Work instruction — Only one span of the material below is wanted. Output it exactly, from the line with "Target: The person" through the line with "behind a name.", without any pictures.

Material shown —
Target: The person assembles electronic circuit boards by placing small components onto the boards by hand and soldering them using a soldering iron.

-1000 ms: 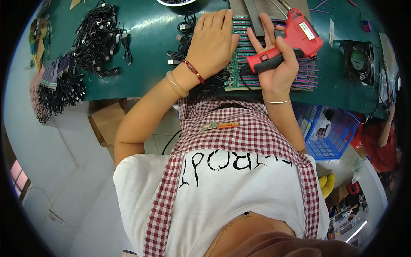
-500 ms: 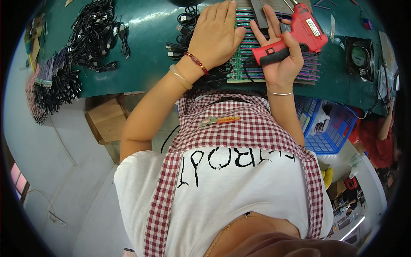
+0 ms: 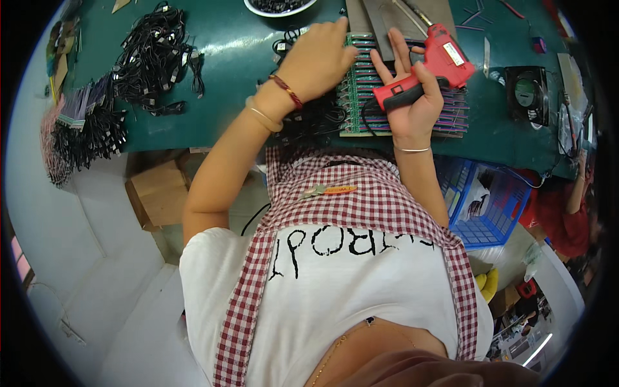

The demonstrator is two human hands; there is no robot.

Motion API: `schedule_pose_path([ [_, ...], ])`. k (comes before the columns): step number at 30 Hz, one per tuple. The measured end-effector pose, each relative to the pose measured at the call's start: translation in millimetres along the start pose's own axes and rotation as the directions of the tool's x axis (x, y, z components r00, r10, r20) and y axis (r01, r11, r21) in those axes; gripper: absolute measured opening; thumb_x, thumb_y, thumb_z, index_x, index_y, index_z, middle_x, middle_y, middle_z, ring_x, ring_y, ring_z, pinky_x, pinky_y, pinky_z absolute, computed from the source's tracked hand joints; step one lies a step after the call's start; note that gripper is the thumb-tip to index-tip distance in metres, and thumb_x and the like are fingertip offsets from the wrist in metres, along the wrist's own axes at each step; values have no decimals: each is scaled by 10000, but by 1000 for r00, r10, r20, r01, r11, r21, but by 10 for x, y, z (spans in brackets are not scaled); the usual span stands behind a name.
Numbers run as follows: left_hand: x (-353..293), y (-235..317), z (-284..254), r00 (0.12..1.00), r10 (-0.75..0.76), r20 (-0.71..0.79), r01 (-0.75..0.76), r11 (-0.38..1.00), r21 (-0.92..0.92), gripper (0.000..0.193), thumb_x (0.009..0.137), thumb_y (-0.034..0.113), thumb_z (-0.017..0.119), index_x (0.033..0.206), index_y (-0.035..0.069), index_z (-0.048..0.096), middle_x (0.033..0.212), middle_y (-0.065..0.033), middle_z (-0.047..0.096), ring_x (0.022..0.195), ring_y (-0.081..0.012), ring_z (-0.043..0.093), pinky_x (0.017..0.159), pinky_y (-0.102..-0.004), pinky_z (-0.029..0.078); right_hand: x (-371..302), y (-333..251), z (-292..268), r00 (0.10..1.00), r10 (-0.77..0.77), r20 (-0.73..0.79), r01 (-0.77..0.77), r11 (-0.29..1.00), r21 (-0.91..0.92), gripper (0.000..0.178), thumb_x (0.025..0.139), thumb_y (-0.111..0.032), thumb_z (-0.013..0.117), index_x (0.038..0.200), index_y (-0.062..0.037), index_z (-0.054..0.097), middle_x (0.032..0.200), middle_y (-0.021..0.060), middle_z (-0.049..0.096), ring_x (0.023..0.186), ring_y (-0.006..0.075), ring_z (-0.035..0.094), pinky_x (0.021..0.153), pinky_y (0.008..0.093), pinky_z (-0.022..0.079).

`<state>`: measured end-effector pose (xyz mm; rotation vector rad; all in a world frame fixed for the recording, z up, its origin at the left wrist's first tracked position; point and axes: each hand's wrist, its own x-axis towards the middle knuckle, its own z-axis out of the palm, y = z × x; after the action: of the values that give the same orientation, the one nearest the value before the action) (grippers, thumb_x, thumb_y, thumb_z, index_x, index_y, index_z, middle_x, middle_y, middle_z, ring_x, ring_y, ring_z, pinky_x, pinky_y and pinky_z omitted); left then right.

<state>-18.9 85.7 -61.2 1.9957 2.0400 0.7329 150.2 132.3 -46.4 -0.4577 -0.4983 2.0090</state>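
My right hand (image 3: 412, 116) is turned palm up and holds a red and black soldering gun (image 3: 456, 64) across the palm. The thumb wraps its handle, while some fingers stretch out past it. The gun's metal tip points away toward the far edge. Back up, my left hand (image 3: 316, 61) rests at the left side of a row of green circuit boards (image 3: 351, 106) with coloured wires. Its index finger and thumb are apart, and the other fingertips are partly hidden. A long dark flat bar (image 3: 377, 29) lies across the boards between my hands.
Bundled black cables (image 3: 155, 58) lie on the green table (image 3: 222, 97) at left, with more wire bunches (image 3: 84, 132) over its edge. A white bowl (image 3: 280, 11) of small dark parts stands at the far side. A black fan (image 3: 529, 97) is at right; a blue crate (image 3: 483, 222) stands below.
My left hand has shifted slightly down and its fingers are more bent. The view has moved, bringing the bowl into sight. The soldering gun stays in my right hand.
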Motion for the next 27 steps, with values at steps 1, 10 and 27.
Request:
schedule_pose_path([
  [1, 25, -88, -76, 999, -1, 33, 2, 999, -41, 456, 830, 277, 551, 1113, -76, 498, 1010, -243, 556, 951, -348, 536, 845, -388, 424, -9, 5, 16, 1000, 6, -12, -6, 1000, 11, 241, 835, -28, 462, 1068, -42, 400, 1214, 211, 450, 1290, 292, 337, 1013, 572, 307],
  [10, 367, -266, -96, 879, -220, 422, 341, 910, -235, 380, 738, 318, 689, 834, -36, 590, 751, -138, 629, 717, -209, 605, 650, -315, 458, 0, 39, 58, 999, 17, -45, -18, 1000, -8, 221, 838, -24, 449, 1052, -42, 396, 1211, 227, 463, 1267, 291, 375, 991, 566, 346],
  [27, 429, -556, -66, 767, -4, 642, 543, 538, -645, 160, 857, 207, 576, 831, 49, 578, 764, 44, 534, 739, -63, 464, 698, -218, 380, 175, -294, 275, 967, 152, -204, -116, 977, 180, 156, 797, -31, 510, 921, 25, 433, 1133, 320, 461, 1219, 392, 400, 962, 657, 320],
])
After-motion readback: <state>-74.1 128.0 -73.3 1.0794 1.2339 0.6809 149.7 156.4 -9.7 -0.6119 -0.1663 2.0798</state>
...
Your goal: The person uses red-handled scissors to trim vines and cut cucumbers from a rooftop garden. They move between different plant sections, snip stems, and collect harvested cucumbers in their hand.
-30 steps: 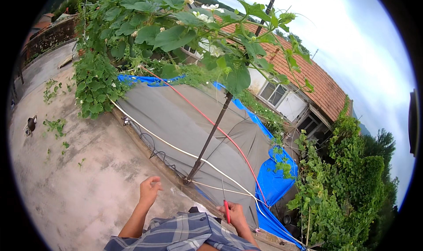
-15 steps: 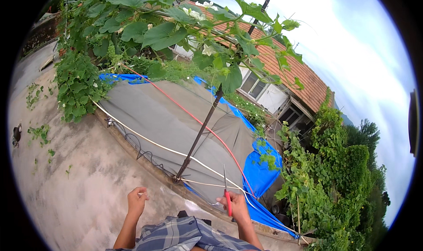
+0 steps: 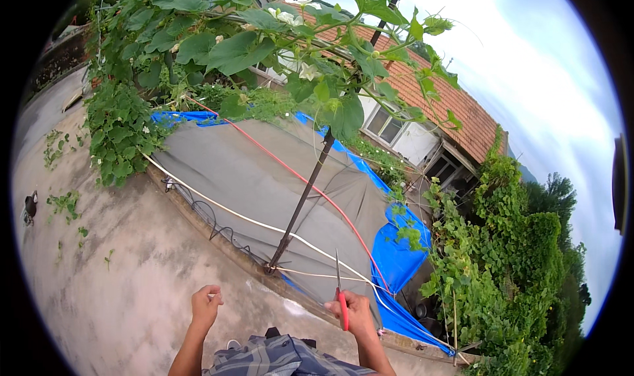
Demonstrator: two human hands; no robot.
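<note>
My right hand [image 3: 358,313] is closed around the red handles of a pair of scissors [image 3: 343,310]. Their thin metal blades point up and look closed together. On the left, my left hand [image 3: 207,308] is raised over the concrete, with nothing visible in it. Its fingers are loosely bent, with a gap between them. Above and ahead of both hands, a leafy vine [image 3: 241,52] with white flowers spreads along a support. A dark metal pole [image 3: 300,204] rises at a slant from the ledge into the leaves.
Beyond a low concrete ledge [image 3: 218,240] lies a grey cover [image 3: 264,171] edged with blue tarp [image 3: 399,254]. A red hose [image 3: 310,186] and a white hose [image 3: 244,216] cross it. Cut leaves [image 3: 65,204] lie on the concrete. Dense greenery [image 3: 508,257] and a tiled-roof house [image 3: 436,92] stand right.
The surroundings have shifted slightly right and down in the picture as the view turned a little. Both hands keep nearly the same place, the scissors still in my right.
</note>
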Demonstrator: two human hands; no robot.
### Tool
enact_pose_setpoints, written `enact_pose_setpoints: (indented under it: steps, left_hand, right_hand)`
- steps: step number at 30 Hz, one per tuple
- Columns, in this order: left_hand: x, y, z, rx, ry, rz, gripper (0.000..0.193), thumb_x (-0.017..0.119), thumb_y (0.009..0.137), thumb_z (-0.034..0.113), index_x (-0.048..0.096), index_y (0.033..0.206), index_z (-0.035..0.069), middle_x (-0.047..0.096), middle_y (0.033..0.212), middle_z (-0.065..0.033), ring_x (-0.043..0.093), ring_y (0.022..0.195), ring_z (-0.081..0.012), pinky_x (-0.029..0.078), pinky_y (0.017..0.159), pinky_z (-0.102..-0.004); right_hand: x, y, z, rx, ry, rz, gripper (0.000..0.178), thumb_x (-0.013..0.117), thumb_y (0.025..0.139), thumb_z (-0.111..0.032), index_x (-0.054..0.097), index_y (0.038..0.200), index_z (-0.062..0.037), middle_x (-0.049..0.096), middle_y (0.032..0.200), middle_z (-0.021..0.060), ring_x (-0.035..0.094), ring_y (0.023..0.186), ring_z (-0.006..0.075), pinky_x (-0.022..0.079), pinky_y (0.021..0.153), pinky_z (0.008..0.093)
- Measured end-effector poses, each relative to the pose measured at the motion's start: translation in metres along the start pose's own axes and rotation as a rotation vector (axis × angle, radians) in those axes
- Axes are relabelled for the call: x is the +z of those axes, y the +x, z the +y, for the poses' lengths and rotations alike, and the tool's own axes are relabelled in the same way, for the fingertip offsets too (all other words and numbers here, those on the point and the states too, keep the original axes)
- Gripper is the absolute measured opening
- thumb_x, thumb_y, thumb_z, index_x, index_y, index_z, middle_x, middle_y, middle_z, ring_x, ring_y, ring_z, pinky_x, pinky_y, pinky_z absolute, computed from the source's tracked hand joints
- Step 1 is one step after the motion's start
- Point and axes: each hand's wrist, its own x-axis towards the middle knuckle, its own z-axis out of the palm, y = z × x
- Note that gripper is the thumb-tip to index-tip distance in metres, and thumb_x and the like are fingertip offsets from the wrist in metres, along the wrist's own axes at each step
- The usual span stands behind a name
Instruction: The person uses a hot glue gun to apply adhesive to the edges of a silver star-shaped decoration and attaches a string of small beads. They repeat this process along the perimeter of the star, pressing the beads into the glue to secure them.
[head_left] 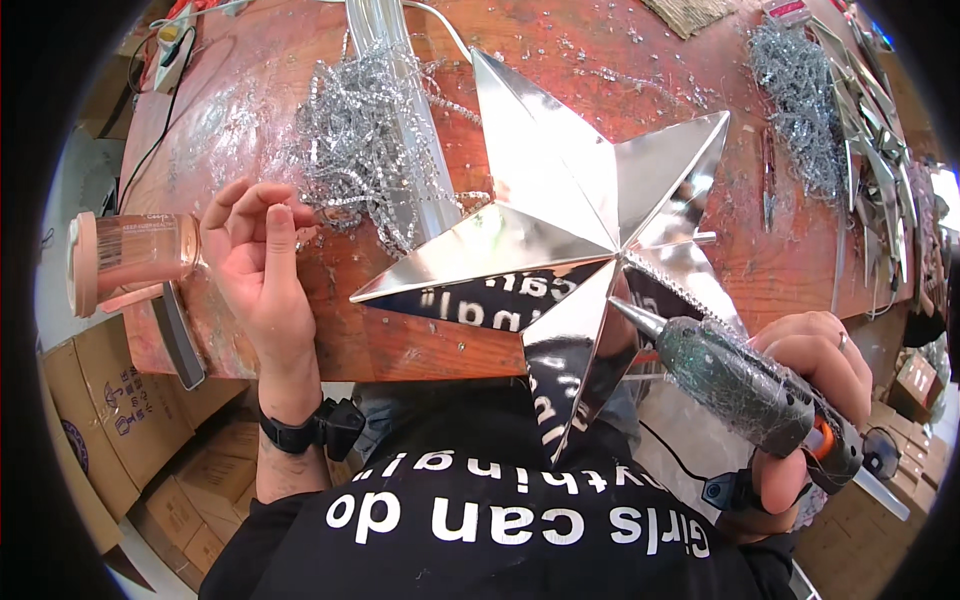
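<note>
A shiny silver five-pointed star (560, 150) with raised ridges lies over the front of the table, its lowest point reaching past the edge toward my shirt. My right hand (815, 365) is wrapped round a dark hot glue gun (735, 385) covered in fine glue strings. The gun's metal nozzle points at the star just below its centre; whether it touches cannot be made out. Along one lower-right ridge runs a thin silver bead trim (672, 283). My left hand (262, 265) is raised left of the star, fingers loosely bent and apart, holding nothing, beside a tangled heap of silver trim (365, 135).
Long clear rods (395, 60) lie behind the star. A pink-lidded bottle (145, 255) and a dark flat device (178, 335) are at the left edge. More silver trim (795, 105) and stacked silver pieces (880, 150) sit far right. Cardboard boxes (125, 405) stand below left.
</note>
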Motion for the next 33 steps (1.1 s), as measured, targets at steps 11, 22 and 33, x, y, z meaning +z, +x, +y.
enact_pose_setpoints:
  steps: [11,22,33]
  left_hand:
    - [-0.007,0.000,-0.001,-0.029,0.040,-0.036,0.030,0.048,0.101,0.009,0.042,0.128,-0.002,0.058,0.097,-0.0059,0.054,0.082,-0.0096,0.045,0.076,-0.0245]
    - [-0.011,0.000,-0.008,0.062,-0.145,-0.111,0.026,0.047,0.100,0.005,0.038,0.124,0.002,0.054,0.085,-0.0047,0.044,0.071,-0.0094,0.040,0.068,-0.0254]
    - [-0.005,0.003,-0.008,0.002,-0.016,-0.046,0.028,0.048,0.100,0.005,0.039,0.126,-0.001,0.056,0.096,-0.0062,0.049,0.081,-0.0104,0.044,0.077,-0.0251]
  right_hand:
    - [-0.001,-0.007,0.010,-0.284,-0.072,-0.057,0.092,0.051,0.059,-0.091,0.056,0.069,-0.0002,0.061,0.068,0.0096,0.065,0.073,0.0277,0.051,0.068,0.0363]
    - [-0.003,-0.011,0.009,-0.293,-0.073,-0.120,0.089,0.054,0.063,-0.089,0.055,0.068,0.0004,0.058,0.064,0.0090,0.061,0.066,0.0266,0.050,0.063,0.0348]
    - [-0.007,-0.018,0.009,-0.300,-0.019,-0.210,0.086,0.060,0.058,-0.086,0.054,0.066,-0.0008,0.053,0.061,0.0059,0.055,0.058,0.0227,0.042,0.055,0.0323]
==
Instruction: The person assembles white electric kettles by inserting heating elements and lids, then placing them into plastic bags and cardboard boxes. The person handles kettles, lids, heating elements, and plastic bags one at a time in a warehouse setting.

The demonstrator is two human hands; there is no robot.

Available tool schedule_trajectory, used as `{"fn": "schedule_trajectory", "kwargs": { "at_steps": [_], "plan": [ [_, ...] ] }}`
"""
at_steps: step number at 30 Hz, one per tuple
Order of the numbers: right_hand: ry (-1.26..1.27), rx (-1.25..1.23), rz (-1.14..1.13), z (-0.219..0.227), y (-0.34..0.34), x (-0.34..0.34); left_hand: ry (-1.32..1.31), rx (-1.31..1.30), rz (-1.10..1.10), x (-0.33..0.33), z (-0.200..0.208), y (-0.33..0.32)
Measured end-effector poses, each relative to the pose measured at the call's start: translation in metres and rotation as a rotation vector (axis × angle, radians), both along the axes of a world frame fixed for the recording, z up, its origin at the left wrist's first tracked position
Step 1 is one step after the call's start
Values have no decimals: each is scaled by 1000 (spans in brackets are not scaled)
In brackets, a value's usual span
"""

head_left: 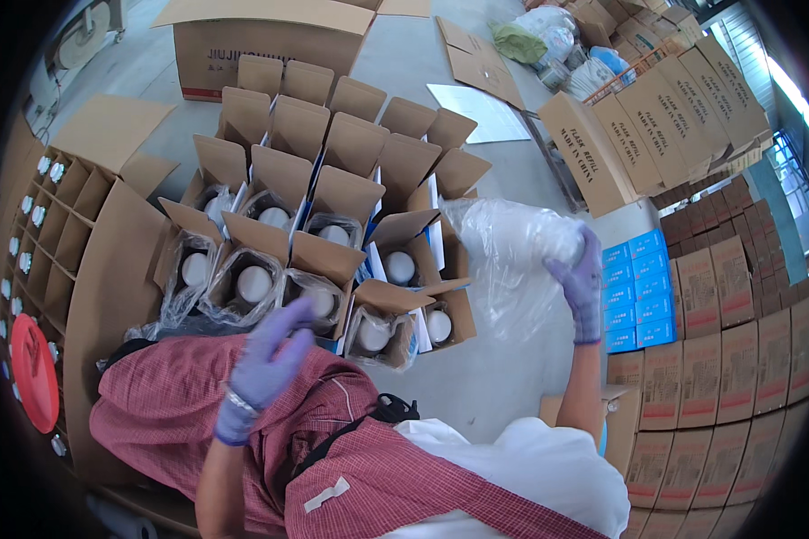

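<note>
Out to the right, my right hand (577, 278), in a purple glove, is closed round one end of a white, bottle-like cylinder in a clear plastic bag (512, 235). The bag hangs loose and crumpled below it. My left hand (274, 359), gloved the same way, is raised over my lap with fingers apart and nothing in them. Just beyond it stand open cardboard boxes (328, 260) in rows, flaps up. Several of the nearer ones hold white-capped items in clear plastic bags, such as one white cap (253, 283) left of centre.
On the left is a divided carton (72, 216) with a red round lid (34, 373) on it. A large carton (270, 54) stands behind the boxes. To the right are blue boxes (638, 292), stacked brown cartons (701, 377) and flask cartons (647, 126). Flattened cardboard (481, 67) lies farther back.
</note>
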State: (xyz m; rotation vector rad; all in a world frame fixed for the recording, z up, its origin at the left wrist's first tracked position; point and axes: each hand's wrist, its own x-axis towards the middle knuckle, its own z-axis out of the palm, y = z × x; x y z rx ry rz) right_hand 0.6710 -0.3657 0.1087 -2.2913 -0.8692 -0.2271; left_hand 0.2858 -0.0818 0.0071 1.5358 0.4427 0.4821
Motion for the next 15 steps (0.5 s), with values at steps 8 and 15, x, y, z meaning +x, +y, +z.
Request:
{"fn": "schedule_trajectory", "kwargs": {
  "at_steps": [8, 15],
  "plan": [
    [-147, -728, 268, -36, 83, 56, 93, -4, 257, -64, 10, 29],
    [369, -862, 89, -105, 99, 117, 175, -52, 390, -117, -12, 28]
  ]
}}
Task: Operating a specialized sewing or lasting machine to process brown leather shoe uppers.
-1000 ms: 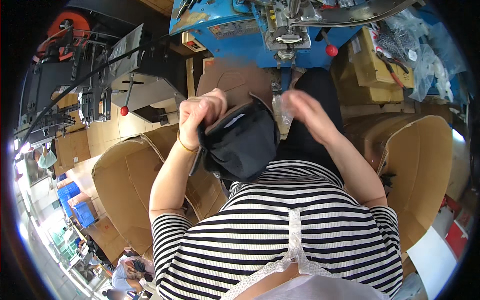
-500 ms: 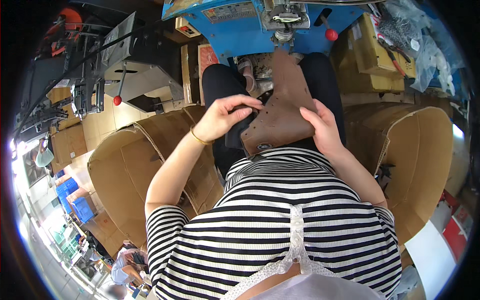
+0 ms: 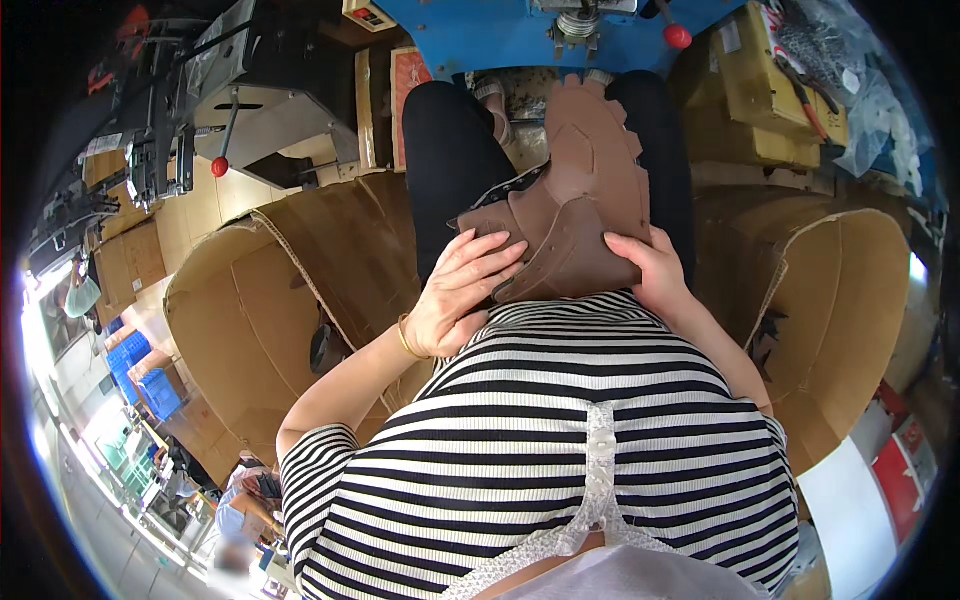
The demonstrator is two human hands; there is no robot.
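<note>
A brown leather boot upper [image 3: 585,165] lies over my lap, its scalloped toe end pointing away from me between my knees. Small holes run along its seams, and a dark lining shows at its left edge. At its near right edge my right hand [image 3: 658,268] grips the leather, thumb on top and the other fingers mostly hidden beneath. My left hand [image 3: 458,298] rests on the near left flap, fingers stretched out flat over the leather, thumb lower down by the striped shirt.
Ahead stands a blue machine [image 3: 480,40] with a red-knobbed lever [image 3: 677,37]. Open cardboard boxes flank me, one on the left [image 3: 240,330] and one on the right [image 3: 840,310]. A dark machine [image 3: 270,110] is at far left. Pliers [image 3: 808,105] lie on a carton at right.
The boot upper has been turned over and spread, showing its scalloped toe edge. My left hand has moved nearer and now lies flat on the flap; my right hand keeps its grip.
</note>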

Response to the exercise —
Target: The person assembles electronic circuit boards by placing small components onto the boards by hand and soldering them using a soldering iron.

-1000 ms: 
-500 ms: 
+0 ms: 

The demonstrator is two human hands; there is no robot.

Motion API: `schedule_pose_path([ [_, ...], ])`. k (comes before the columns): step number at 30 Hz, one per tuple. The measured end-effector pose, each relative to the pose measured at the call's start: translation in millimetres along the start pose's own axes and rotation as the directions of the tool's x axis (x, y, z components r00, r10, r20) and y axis (r01, r11, r21) in those axes; gripper: absolute measured opening; thumb_x, thumb_y, thumb_z, index_x, index_y, index_z, middle_x, middle_y, middle_z, ring_x, ring_y, ring_z, pinky_x, pinky_y, pinky_z absolute, computed from the source's tracked hand joints; step one lies a step after the call's start; note that gripper is the thumb-tip to index-tip distance in metres, and thumb_x and the like are fingertip offsets from the wrist in metres, along the wrist's own axes at each step; values have no decimals: each is scaled by 10000, but by 1000 for r00, r10, r20, r01, r11, r21, but by 10 for x, y, z (spans in brackets are not scaled); the usual span stands behind a name.

With this, the answer is done.